- Assignment
From the records below, copy out exactly the lines from the one containing "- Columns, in" to the one containing "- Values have", both included. Add nothing else.

Data to examine: Begin

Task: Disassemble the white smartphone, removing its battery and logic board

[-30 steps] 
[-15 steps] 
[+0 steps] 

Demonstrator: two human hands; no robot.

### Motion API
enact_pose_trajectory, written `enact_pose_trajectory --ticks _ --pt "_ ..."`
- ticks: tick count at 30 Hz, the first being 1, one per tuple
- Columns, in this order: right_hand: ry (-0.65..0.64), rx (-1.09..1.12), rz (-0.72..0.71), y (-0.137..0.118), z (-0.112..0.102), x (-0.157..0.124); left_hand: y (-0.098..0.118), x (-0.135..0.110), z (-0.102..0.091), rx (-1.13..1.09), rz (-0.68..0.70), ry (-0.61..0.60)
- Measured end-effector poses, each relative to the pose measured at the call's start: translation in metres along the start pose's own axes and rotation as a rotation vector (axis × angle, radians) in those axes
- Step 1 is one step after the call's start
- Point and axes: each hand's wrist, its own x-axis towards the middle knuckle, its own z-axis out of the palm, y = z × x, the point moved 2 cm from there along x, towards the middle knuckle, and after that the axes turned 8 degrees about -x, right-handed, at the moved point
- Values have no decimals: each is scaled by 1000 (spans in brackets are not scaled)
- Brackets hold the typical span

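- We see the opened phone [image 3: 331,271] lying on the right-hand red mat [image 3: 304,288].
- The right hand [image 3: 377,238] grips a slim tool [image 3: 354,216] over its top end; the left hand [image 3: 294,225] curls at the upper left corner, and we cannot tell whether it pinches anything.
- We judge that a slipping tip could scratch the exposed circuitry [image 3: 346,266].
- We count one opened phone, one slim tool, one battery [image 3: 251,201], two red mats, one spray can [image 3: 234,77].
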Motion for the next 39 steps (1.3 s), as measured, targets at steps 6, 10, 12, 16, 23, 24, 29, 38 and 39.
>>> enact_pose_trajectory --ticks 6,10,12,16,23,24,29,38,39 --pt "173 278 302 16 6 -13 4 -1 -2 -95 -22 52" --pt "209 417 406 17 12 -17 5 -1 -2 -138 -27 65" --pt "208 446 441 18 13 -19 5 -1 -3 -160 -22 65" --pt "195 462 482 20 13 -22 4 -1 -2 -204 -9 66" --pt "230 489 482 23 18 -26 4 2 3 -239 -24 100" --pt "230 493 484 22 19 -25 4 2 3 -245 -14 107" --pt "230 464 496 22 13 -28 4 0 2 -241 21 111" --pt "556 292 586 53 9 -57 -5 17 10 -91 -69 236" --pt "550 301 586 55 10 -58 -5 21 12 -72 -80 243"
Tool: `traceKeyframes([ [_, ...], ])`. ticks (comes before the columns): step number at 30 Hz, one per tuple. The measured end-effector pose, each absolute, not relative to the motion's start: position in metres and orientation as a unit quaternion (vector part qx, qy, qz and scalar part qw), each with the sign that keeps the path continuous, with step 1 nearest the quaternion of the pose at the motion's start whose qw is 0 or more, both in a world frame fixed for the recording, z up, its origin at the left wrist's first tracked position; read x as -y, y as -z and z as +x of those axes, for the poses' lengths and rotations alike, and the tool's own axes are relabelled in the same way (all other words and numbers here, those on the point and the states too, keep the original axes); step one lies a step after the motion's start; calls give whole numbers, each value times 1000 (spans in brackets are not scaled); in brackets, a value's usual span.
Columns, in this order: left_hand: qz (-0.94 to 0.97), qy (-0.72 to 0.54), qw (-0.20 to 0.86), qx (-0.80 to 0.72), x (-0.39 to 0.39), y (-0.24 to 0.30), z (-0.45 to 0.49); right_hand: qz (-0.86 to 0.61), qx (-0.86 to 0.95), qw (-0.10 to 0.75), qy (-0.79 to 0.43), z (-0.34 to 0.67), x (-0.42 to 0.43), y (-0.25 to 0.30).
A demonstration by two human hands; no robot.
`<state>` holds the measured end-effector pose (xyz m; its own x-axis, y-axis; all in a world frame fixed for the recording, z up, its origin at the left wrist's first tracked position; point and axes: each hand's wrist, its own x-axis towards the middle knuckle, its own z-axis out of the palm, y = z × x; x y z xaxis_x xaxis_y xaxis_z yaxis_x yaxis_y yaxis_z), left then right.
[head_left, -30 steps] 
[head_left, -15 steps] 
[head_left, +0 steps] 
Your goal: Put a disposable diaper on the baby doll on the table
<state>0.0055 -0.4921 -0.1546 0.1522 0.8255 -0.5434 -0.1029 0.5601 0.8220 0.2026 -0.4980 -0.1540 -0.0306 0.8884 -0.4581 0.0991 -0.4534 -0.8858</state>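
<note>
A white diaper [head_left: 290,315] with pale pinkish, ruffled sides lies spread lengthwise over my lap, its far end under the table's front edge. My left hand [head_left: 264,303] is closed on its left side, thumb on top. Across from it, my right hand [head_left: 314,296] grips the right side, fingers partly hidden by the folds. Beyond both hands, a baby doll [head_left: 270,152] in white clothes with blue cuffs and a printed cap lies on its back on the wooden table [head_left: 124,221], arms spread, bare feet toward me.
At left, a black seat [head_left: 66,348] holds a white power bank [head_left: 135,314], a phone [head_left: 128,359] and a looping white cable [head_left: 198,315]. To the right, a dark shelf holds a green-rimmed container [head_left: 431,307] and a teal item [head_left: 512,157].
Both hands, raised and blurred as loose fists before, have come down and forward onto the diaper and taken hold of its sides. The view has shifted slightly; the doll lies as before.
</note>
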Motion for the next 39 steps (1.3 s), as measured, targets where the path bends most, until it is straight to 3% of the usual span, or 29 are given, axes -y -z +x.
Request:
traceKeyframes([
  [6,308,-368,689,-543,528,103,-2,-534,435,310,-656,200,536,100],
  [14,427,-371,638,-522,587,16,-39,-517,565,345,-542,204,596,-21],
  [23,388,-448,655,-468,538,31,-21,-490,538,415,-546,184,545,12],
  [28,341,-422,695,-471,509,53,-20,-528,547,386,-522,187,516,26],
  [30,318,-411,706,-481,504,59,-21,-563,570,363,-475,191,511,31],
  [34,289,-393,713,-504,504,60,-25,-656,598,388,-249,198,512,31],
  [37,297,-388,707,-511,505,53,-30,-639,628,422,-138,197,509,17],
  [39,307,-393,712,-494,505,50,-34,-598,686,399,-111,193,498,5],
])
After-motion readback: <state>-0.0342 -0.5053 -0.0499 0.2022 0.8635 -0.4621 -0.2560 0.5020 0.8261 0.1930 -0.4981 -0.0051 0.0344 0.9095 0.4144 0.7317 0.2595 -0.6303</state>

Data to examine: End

- Task response
- Columns, in this order: right_hand: ry (-0.65..0.64), rx (-1.09..1.12), rz (-0.72..0.71), y (-0.137..0.118), z (-0.112..0.102), x (-0.157..0.124); left_hand: y (-0.098..0.118), x (-0.135..0.110), z (-0.102..0.091), rx (-1.13..1.09), rz (-0.68..0.70), ry (-0.61..0.60)
- Measured end-effector poses, each relative to the pose measured at the call's start: translation in metres along the start pose's own axes and rotation as a rotation vector (axis × angle, radians) in those axes
- Step 1 is one step after the call's start
- Point and axes: each hand's wrist, its own x-axis towards the middle knuckle, its own z-axis out of the palm, y = z × x, the point moved 2 cm from there along x, towards the middle knuckle, and after that the axes turned 8 degrees about -x, right-handed, at the moved point
- Values have no decimals: each is scaled by 1000 (spans in brackets are not scaled)

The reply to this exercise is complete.